• Assignment
Return all of the entries exactly, with nothing added or left out.

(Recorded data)

####

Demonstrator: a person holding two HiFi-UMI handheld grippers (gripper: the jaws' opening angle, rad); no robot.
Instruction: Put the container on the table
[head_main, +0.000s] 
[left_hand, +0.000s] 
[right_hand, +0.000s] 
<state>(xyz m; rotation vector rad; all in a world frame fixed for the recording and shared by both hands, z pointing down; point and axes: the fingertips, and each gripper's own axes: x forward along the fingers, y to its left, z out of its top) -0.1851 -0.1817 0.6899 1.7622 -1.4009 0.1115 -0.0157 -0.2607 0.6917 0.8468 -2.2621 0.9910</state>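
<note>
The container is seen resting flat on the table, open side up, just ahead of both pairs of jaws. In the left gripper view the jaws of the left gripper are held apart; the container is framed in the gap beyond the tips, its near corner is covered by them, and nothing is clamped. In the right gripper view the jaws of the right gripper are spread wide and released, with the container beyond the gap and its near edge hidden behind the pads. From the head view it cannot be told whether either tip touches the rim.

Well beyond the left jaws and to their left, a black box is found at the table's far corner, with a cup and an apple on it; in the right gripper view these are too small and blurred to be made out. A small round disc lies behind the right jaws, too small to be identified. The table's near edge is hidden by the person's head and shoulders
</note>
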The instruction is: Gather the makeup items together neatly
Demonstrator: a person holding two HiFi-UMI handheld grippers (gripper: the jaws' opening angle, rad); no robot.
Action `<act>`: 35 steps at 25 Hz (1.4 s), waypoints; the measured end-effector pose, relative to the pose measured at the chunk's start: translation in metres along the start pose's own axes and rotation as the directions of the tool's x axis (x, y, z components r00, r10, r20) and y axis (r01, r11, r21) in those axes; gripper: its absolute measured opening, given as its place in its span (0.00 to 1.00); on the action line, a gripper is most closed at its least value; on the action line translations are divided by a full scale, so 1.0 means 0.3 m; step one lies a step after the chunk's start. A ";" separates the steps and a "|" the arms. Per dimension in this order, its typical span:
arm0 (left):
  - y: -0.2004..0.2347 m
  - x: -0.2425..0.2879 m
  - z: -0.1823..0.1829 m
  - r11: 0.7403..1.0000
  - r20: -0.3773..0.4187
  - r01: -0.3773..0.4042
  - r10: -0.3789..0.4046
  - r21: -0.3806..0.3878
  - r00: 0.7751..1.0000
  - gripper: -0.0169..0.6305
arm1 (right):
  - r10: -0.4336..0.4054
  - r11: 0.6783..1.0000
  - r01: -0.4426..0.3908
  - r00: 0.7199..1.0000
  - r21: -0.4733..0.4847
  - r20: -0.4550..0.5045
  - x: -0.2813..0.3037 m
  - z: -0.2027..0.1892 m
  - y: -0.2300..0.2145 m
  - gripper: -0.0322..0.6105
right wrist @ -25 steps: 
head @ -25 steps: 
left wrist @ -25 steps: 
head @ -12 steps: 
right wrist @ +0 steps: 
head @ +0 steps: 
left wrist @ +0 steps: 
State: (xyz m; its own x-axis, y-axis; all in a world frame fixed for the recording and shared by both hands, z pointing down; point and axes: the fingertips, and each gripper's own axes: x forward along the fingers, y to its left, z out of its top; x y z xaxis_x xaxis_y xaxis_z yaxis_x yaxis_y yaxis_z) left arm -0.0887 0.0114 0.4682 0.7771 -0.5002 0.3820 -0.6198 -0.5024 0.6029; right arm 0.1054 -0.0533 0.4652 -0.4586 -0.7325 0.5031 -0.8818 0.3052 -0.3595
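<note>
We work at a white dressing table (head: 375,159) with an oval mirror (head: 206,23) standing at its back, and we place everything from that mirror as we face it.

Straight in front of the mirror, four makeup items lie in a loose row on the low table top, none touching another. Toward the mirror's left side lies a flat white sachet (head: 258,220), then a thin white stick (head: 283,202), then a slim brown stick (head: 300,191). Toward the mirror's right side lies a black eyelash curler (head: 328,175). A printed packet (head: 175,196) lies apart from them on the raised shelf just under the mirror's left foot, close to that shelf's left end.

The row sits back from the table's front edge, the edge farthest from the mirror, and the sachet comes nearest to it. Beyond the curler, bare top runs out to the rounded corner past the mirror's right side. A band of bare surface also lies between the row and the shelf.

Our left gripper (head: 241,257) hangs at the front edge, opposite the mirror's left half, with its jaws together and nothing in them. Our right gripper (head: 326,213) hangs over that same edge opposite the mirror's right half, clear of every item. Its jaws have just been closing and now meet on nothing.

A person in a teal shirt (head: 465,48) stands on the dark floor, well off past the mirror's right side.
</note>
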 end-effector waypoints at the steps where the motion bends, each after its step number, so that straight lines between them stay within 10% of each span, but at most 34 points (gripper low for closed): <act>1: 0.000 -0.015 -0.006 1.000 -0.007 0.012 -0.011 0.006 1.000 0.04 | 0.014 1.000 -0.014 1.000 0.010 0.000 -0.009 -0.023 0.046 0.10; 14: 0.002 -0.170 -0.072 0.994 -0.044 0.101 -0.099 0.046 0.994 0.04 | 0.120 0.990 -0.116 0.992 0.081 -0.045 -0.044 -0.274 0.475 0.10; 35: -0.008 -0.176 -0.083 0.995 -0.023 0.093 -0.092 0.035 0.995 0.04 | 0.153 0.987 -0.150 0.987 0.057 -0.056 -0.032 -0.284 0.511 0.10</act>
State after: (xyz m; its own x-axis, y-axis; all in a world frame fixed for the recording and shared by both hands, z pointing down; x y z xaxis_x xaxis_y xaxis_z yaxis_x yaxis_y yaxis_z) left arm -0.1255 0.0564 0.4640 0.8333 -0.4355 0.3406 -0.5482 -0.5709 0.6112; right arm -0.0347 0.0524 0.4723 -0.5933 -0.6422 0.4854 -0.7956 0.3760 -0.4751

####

• Output of the task
Demonstrator: a person holding two HiFi-UMI handheld grippers (gripper: the jaws' opening angle, rad); no robot.
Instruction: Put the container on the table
[head_main, +0.000s] 
[left_hand, +0.000s] 
[right_hand, +0.000s] 
<state>(xyz m; rotation vector rad; all in a world frame fixed for the recording and shared by both hands, z pointing down; point and axes: the fingertips, and each gripper's own axes: x forward along the fingers, y to its left, z out of its top) -0.1851 -0.1817 0.6899 1.7622 -1.4009 0.1115 -0.0157 -0.2607 0.6917 0.8468 -2.2621 0.9910</state>
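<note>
The container is seen resting flat on the table, open side up, just ahead of both pairs of jaws. In the left gripper view the jaws of the left gripper are held apart; the container is framed in the gap beyond the tips, its near corner is covered by them, and nothing is clamped. In the right gripper view the jaws of the right gripper are spread wide and released, with the container beyond the gap and its near edge hidden behind the pads. From the head view it cannot be told whether either tip touches the rim.

Well beyond the left jaws and to their left, a black box is found at the table's far corner, with a cup and an apple on it; in the right gripper view these are too small and blurred to be made out. A small round disc lies behind the right jaws, too small to be identified. The table's near edge is hidden by the person's head and shoulders
</note>
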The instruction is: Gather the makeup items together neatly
Demonstrator: a person holding two HiFi-UMI handheld grippers (gripper: the jaws' opening angle, rad); no robot.
Action `<act>`: 35 steps at 25 Hz (1.4 s), waypoints; the measured end-effector pose, relative to the pose measured at the chunk's start: translation in metres along the start pose's own axes and rotation as the directions of the tool's x axis (x, y, z components r00, r10, r20) and y axis (r01, r11, r21) in those axes; gripper: its absolute measured opening, given as its place in its span (0.00 to 1.00); on the action line, a gripper is most closed at its least value; on the action line translations are divided by a full scale, so 1.0 means 0.3 m; step one lies a step after the chunk's start. A ";" separates the steps and a "|" the arms. Per dimension in this order, its typical span:
arm0 (left):
  - y: -0.2004..0.2347 m
  - x: -0.2425..0.2879 m
  - z: -0.1823..0.1829 m
  - r11: 0.7403..1.0000
  - r20: -0.3773..0.4187
  - r01: -0.3773..0.4042
  - r10: -0.3789..0.4046
  - r21: -0.3806..0.3878
  - r00: 0.7751..1.0000
  - gripper: -0.0169..0.6305
arm1 (right):
  - r10: -0.4336..0.4054
  - r11: 0.6783..1.0000
  - r01: -0.4426..0.3908
  - r00: 0.7199..1.0000
  - r21: -0.4733..0.4847
  - r20: -0.4550..0.5045
  - x: -0.2813..0.3037 m
  - z: -0.2027..0.1892 m
  - y: -0.2300..0.2145 m
  - gripper: -0.0322..0.6105
right wrist @ -25 steps: 
head @ -25 steps: 
left wrist @ -25 steps: 
head @ -12 steps: 
right wrist @ +0 steps: 
head @ +0 steps: 
left wrist @ +0 steps: 
State: (xyz m; its own x-axis, y-axis; all in a world frame fixed for the recording and shared by both hands, z pointing down; point and axes: the fingertips, and each gripper's own axes: x forward along the fingers, y to its left, z out of its top; x y z xaxis_x xaxis_y xaxis_z yaxis_x yaxis_y yaxis_z) left arm -0.0887 0.0114 0.4682 0.7771 -0.5002 0.3820 -0.6198 -0.5024 0.6029; right arm 0.1054 -0.0533 0.4652 -0.4586 -0.7325 0.5031 -0.8818 0.3052 -0.3595
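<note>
We work at a white dressing table (head: 375,159) with an oval mirror (head: 206,23) standing at its back, and we place everything from that mirror as we face it.

Straight in front of the mirror, four makeup items lie in a loose row on the low table top, none touching another. Toward the mirror's left side lies a flat white sachet (head: 258,220), then a thin white stick (head: 283,202), then a slim brown stick (head: 300,191). Toward the mirror's right side lies a black eyelash curler (head: 328,175). A printed packet (head: 175,196) lies apart from them on the raised shelf just under the mirror's left foot, close to that shelf's left end.

The row sits back from the table's front edge, the edge farthest from the mirror, and the sachet comes nearest to it. Beyond the curler, bare top runs out to the rounded corner past the mirror's right side. A band of bare surface also lies between the row and the shelf.

Our left gripper (head: 241,257) hangs at the front edge, opposite the mirror's left half, with its jaws together and nothing in them. Our right gripper (head: 326,213) hangs over that same edge opposite the mirror's right half, clear of every item. Its jaws have just been closing and now meet on nothing.

A person in a teal shirt (head: 465,48) stands on the dark floor, well off past the mirror's right side.
</note>
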 end-effector waypoints at the steps where the motion bends, each after its step number, so that straight lines between them stay within 10% of each span, but at most 34 points (gripper low for closed): <act>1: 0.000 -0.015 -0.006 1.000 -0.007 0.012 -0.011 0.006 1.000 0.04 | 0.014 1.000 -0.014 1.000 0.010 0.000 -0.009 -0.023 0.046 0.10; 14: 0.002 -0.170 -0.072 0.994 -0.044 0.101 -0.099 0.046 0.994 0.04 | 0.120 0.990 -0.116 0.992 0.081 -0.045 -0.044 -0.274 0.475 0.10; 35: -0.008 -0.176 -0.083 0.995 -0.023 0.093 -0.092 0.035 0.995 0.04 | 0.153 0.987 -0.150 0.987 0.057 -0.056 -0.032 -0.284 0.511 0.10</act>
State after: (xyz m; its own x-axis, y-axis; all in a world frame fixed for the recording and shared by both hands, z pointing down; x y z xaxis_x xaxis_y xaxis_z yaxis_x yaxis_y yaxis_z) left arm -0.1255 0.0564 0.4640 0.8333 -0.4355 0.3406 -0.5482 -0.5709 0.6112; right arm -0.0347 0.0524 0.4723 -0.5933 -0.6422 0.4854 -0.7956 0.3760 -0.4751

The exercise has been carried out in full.